> **ASSIGNMENT**: Please restate, exactly as written, the lines running from the beginning of the material through the line that has "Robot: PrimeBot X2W" in it.

> **AVAILABLE DATA**:

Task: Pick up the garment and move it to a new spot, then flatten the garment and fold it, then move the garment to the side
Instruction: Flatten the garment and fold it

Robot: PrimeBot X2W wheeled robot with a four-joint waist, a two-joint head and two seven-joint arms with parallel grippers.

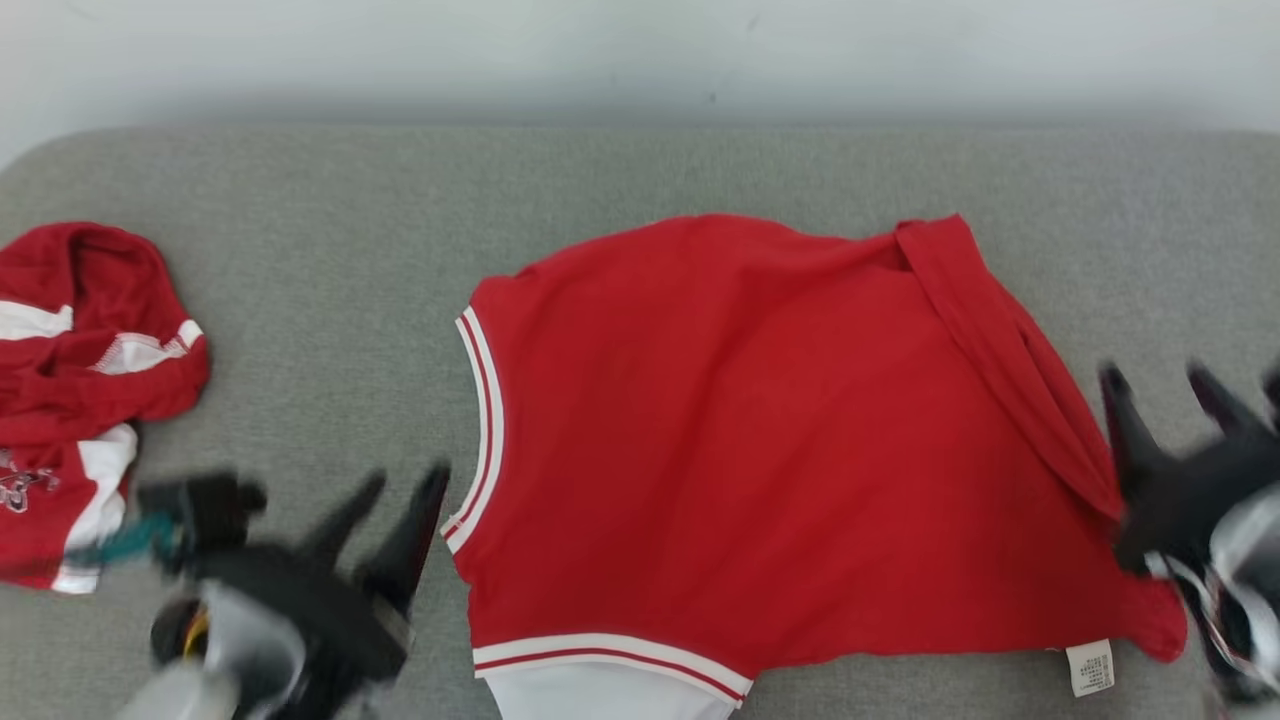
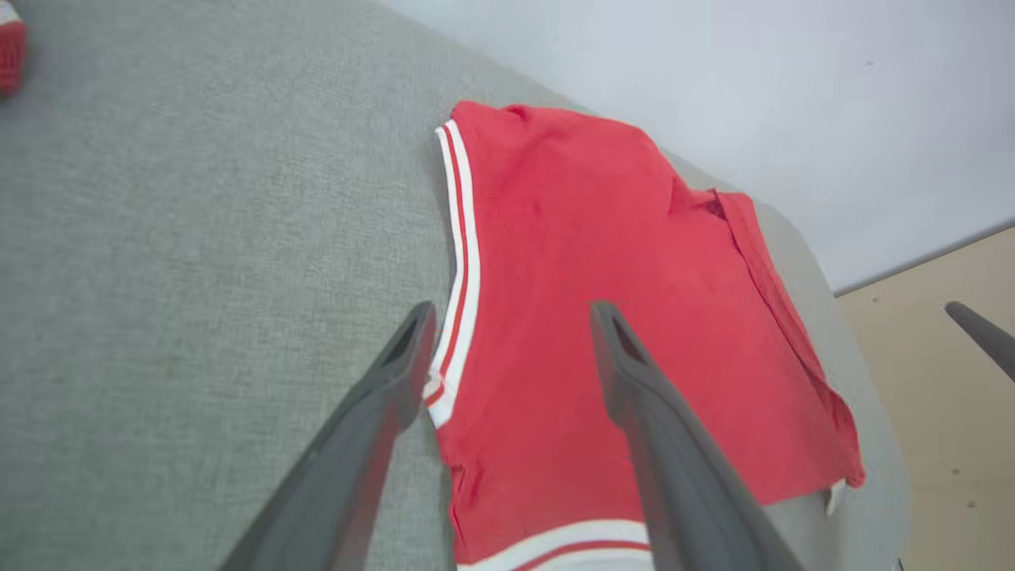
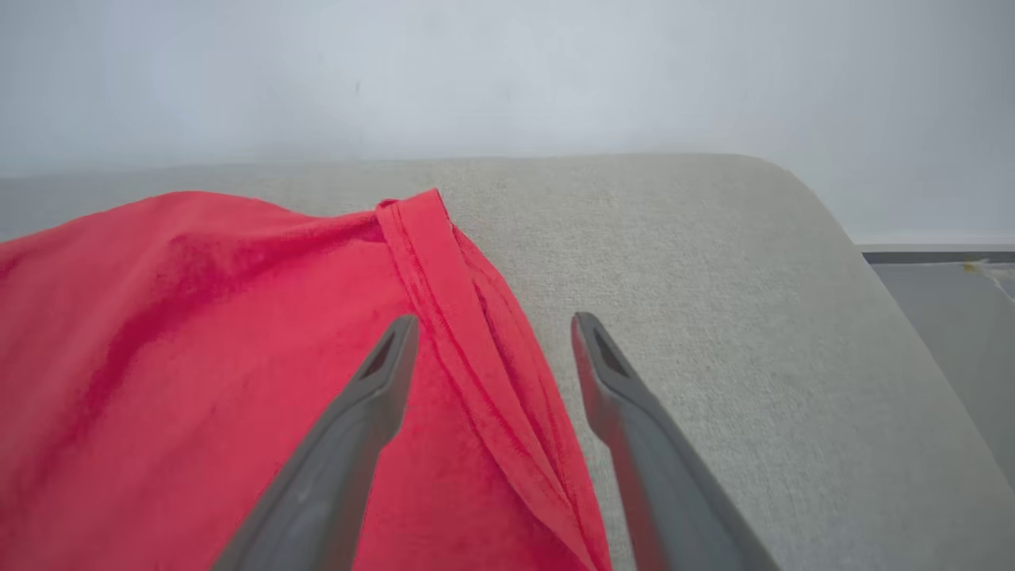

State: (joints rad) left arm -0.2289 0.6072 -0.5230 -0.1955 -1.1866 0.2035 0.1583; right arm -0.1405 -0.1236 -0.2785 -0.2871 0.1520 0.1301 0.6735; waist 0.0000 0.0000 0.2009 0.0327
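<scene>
garment (image 1: 760, 440) = red top w/ white-red striped trim (image 1: 485, 430), lying mostly spread on the grey cushion (image 1: 300, 250), centre-right in head view, near edge cut off by the bottom of that view. looks like thin jersey: light, soft, floppy, so it'll prob sag and bunch when lifted and drag on the rough cushion rather than slide; not fragile. right side isn't flat: a folded-over hem strip (image 1: 1000, 340) runs diagonally down that edge, white care label (image 1: 1090, 668) sticks out at the near right corner. best holds imo = edges, not mid-panel: the striped trim on the left, folded hem on the right; trim is thicker so should give a firmer bite

left gripper (image 1: 408, 478): fingers spread wide, nothing btwn them, just beside the striped trim; in left wrist view tips straddle that trim, can't tell if touching. right gripper (image 1: 1155, 378): also wide and empty, at the garment's right edge, tips either side of the folded hem in right wrist view

around: second red/white garment (image 1: 90, 380) crumpled at far left of the cushion, well apart, takes up that side so limits where the folded one can go. pale wall (image 1: 640, 50) behind. cushion edge is near on the right w/ floor (image 2: 936, 381) beyond, cloth could slide off there
</scene>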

> **COMPLETED TASK**:
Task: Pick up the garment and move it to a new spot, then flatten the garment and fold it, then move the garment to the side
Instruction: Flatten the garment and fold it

Robot: PrimeBot X2W wheeled robot with a four-joint waist, a two-joint head and two seven-joint arms with parallel grippers.

Nothing further is required for this answer.